# [WHAT TO DO]
Every line in the data below has to be repeated exactly; no picture belongs in the result.

# [DATA SEGMENT]
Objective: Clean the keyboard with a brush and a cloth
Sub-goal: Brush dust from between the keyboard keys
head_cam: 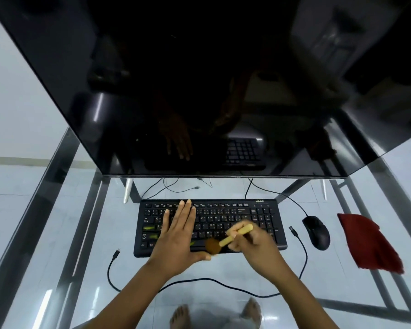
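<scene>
A black keyboard (235, 217) lies on a glass table in front of a dark monitor. My left hand (178, 236) lies flat on the keyboard's left half, fingers straight. My right hand (254, 245) grips the pale wooden handle of a small brush (233, 236). Its brown bristle head is at the keyboard's front edge near the middle, blurred by motion. Green smudges show on a few keys at the left. A red cloth (368, 243) lies crumpled on the table at the right, apart from both hands.
A black mouse (317, 232) sits right of the keyboard. A loose black cable (209, 280) curves across the glass in front of it. The large monitor (199, 91) stands just behind. Through the glass table (57, 210) I see its metal frame and bare feet on the floor.
</scene>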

# [ANSWER SPACE]
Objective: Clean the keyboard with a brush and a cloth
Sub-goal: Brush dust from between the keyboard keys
head_cam: 
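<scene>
A black keyboard (235, 217) lies on a glass table in front of a dark monitor. My left hand (178, 236) lies flat on the keyboard's left half, fingers straight. My right hand (254, 245) grips the pale wooden handle of a small brush (233, 236). Its brown bristle head is at the keyboard's front edge near the middle, blurred by motion. Green smudges show on a few keys at the left. A red cloth (368, 243) lies crumpled on the table at the right, apart from both hands.
A black mouse (317, 232) sits right of the keyboard. A loose black cable (209, 280) curves across the glass in front of it. The large monitor (199, 91) stands just behind. Through the glass table (57, 210) I see its metal frame and bare feet on the floor.
</scene>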

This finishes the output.